Weihnachtsbrief zur Jahreslosung 2020

Ich glaube;
hilf meinem Unglauben!“

Markus 9,24

 

Liebe Schwestern und Brüder,

mit dieser Jahreslosung werden wir ins neue Jahr gehen und ich gestehe, als ich sie zum ersten Mal las, da hätte ich mir durchaus ein ermutigenderes Wort gewünscht. So zum Beispiel die Worte, die der Jahreslosung vorausgehen, wenn Jesus zu dem Vater des besessenen Jungen sagt: „Alle Dinge sind möglich dem, der da glaubt.“. Das ist doch mal eine Ansage!

Freilich, nach meinem eigenen Erleben in diesem Jahr mit wirklichen Einschlägen von Tod und Krankheit verstehe ich diesen Vater gut in seiner tiefen Erschütterung angesichts der Leiden seines Sohnes. Ich verstehe seine Sehnsucht nach Heilung und einem wirklichen Ausweg, aber eben auch die Hilflosigkeit, die einem befällt, wenn man mittendrin in diesem Elend steckt. Da fallen dir keine vollmundigen Glaubensaussagen mehr ein, sondern bestenfalls das Flehen aus einem „Senfkornglauben“ heraus.
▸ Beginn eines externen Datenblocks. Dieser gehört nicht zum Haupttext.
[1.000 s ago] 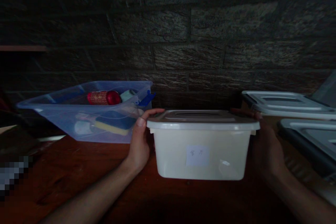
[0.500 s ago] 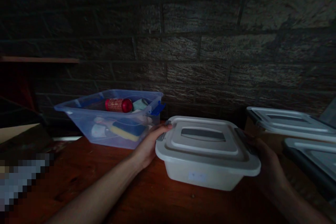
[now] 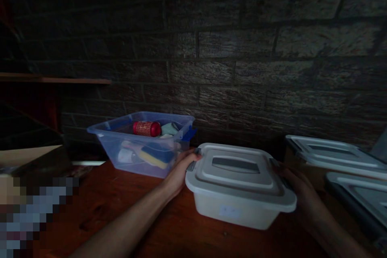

Gerade dann aber wird Weihnachten. Denn, was ist denn Weihnachten, die Geburt Jesu im Stall von Bethlehem, anderes gewesen, als ein Senfkorn? Mitten hinein in eine Welt, die genauso aus den Fugen war, wie die unsere, wird ein Kind geboren. Gott steigt in Jesus ab in unser Unten. So ist die Geburt in einem Stall eben kein Zufall, sondern Programm. Ein Programm, das unseren „Unglauben“ ernst nimmt. Gott nimmt es ernst, dass es oft nicht das Evangelium, die frohe Botschaft ist, die uns leitet, sondern dass es die schlimmen, manchmal gar schrecklichen Nachrichten sind, die uns runterziehen. Und dorthin, wo Unglaube herrscht, der vor allem ein Fehlen von Vertrauen und Hoffnung ist, sendet Gott seinen Sohn.

Und ich kann uns da im Grunde nur wünschen, dass jede und jeder die flehentliche Bitte des Vaters in unserem Bibelwort nachsprechen kann. „Ich glaube; hilf meinem Unglauben.“. Ja, dass wir erfahren, was uns die Weihnachtsgeschichte von den Hirten berichtet: „Da sie es aber gesehen hatten, breiteten sie das Wort aus, welches zu ihnen von diesem Kind gesagt war.“ Lk. 2,17.

Und heute können wir das noch genauso sehen. Rechnen wir doch wieder mit der Gegenwart Christi und seiner Fürsorge. Ja, nehmen wir es an, dass seine Kraft in den Schwachen mächtig ist. So können wir uns, unsere Familie und unsere Gemeinden dem Herrn anbefehlen und wir werden es erleben: Er führt uns wohl! 

In diesem Sinne wünsche ich Ihnen eine gesegnete Advents- und Weihnachtszeit. Im neuen Jahr möge Sie Gottes Segen begleiten und leiten.